Re: [PATCH v2]: perf/core: addressing 4x slowdown during per-process, profiling of STREAM benchmark on Intel Xeon Phi

From: Alexey Budankov
Date: Wed Jun 21 2017 - 13:02:21 EST



Hi,

On 15.06.2017 20:42, Alexey Budankov wrote:
On 29.05.2017 14:45, Alexey Budankov wrote:
On 29.05.2017 14:23, Peter Zijlstra wrote:
On Mon, May 29, 2017 at 01:56:05PM +0300, Alexey Budankov wrote:
On 29.05.2017 13:43, Peter Zijlstra wrote:

Why can't the tree do both?


Well, indeed, the tree provides such capability too. However switching to
the full tree iteration in cases where we now go through _groups lists will
enlarge the patch, what is probably is not a big deal. Do you think it is
worth implementing the switch?

Do it as a series of patches, where patch 1 introduces the tree, patches
2 through n convert the list users into tree users, and patch n+1
removes the list.

Well ok, let's do that additionally but please expect delay in delivery (I am OOO till Jun 14).

addressed in v3.



I think its good to not have duplicate data structures if we can avoid
it.


yeah, makes sense.






After straightforward switch from struct list_head to struct rb_tree for flexible_groups I now get dmesg dumps on rb tree corruptions. That happens when iterating thru tree instead of thru list. No additional
synchronization for the tree access was added. It looks like there are
some assumptions on the list_head type in the implementation itself.

Are there any ideas on why that corruptions may happen?

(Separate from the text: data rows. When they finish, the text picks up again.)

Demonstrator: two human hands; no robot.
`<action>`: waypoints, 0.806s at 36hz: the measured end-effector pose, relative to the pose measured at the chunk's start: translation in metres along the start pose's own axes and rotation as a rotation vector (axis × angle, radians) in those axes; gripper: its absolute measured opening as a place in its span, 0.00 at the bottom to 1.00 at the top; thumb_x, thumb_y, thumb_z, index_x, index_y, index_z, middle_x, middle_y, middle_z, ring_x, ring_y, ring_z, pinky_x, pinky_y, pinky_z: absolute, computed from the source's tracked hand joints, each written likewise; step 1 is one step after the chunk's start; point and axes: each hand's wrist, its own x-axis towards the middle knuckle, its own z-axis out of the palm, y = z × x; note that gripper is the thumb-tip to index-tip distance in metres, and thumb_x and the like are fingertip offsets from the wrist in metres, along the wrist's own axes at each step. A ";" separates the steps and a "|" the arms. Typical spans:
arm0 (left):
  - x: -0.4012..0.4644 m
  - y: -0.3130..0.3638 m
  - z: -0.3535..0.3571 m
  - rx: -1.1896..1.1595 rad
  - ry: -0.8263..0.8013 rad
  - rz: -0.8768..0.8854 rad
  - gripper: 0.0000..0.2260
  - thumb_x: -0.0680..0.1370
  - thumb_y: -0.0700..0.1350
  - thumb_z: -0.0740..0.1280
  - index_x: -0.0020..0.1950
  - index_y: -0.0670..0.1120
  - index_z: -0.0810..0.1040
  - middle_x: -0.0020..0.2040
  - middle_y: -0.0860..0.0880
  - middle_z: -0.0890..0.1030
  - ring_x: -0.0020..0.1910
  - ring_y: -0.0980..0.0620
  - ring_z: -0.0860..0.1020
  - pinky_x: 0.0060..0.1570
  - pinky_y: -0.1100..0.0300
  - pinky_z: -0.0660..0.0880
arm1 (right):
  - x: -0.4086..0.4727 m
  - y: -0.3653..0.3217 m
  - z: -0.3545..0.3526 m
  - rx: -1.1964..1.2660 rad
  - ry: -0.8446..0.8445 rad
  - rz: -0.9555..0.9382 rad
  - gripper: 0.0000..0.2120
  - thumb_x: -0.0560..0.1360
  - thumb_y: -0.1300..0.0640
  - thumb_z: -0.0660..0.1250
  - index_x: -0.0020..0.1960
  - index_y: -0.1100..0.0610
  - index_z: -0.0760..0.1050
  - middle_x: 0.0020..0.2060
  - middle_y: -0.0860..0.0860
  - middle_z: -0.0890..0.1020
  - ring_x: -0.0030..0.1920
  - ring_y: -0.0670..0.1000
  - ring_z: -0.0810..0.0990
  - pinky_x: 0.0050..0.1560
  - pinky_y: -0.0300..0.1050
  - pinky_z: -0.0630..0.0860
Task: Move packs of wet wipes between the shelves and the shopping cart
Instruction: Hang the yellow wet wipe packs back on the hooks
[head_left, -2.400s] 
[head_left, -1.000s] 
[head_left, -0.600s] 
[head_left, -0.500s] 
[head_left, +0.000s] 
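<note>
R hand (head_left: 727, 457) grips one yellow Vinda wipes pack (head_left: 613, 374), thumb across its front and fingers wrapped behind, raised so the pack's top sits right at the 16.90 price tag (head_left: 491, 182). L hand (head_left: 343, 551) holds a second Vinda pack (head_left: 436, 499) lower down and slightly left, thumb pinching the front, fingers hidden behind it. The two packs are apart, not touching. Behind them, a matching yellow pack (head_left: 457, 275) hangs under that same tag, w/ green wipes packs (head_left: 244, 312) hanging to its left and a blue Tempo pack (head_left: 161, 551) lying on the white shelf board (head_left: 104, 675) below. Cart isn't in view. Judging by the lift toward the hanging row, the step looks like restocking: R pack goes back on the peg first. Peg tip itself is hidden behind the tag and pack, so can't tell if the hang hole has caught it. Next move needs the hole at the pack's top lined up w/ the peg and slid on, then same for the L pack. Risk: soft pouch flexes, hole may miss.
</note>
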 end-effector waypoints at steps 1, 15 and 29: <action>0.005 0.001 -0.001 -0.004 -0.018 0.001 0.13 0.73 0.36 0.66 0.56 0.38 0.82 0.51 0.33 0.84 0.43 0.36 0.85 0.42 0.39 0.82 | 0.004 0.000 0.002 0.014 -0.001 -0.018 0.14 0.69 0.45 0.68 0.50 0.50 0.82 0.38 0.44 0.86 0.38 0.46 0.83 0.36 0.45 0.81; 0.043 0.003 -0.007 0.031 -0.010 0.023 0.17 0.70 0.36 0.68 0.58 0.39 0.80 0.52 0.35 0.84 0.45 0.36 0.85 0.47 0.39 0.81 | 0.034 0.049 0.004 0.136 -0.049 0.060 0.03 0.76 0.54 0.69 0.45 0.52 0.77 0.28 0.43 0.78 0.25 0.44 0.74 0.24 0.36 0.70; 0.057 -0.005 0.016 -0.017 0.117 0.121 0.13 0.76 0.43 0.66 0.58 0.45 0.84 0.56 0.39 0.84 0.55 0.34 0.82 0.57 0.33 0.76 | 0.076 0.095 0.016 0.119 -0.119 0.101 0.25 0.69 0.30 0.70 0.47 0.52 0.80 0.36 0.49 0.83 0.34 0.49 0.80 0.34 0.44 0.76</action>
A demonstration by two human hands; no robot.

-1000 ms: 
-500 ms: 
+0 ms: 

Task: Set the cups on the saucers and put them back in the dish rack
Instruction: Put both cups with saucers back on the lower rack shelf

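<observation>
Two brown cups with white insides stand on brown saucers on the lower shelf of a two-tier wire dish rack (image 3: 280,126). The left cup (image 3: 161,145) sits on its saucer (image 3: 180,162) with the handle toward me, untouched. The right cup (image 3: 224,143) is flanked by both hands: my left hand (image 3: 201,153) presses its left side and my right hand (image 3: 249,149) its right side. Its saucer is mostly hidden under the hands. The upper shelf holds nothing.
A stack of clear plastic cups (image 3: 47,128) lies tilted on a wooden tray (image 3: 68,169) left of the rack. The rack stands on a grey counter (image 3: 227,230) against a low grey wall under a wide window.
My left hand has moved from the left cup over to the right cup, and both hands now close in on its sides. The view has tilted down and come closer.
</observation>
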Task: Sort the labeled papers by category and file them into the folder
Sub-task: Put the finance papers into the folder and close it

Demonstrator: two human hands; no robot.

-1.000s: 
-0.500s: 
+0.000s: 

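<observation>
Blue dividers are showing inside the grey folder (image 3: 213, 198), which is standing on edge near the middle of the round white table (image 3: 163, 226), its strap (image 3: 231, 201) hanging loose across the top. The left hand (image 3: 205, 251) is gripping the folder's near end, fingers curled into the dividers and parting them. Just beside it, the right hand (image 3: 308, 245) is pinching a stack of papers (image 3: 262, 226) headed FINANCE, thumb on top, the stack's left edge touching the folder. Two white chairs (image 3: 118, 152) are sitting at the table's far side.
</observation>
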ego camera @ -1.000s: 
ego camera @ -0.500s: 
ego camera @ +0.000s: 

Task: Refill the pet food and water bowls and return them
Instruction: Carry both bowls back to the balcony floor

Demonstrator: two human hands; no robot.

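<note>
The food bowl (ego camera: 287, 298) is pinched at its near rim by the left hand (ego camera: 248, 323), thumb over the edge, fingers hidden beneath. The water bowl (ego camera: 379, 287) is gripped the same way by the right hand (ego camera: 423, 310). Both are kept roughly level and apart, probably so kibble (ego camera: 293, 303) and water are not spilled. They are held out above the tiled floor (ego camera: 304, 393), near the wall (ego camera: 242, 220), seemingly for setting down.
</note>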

I still suggest isolating event groups into a separate object (please see patch v4-1/4):

struct perf_event_groups {
struct rb_root tree;
struct list_head list;
};

struct perf_event_context {
...
struct perf_event_groups pinned_groups;
struct perf_event_groups flexible_groups;

and implementing new API for the object:

perf_event_groups_empty()
perf_event_groups_init()
perf_event_groups_insert()
perf_event_groups_delete()
perf_event_groups_rotate(..., int cpu)
perf_event_groups_iterate_cpu(..., int cpu)
perf_event_groups_iterate()

so that perf_event_groups_iterate() would go thru list but leaving
the opportunity of iteration thru tree for a separate patch because
complete transition to rb trees may incur synchronization overhead in runtime.

Thanks,
Alexey